Would you give the entries below again, precisely as they are written?
━━━━━ RECORD EXTRACTS
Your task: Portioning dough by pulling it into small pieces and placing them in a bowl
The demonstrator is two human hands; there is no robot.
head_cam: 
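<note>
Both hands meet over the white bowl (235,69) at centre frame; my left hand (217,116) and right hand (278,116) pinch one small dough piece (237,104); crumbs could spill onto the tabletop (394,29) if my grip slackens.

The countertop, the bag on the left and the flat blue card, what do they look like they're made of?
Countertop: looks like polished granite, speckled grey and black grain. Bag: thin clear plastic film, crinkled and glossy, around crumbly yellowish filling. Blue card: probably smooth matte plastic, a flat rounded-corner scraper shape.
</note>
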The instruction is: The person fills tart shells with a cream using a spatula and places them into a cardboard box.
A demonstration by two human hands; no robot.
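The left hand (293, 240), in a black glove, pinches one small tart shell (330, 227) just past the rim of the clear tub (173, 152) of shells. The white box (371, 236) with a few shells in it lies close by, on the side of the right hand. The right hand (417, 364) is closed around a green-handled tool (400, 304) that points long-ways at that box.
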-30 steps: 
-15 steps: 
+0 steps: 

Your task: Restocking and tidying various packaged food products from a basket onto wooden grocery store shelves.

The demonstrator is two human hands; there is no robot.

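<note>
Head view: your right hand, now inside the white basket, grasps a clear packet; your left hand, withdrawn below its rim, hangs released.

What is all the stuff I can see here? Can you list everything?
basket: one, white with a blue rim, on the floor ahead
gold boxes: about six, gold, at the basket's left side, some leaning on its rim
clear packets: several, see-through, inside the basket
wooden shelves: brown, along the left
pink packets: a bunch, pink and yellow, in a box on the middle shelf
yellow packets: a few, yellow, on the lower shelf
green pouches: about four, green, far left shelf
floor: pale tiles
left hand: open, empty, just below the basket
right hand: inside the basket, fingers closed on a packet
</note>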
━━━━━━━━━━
### PROBLEM SOLUTION:
Your task: Portioning dough by pulling it into small pieces and placing them in a bowl
The demonstrator is two human hands; there is no robot.
head_cam: 
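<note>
Both hands meet over the white bowl (235,69) at centre frame; my left hand (217,116) and right hand (278,116) pinch one small dough piece (237,104); crumbs could spill onto the tabletop (394,29) if my grip slackens.

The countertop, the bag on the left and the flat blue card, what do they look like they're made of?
Countertop: looks like polished granite, speckled grey and black grain. Bag: thin clear plastic film, crinkled and glossy, around crumbly yellowish filling. Blue card: probably smooth matte plastic, a flat rounded-corner scraper shape.
</note>
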The instruction is: The person fills tart shells with a cream using a spatula and places them into a cardboard box.
A demonstration by two human hands; no robot.
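The left hand (293, 240), in a black glove, pinches one small tart shell (330, 227) just past the rim of the clear tub (173, 152) of shells. The white box (371, 236) with a few shells in it lies close by, on the side of the right hand. The right hand (417, 364) is closed around a green-handled tool (400, 304) that points long-ways at that box.
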-30 steps: 
-15 steps: 
+0 steps: 

Your task: Restocking and tidying various packaged food products from a basket onto wooden grocery store shelves.

The demonstrator is two human hands; there is no robot.

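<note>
Head view: your right hand, now inside the white basket, grasps a clear packet; your left hand, withdrawn below its rim, hangs released.

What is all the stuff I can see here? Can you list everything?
basket: one, white with a blue rim, on the floor ahead
gold boxes: about six, gold, at the basket's left side, some leaning on its rim
clear packets: several, see-through, inside the basket
wooden shelves: brown, along the left
pink packets: a bunch, pink and yellow, in a box on the middle shelf
yellow packets: a few, yellow, on the lower shelf
green pouches: about four, green, far left shelf
floor: pale tiles
left hand: open, empty, just below the basket
right hand: inside the basket, fingers closed on a packet
</note>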

The exercise is complete.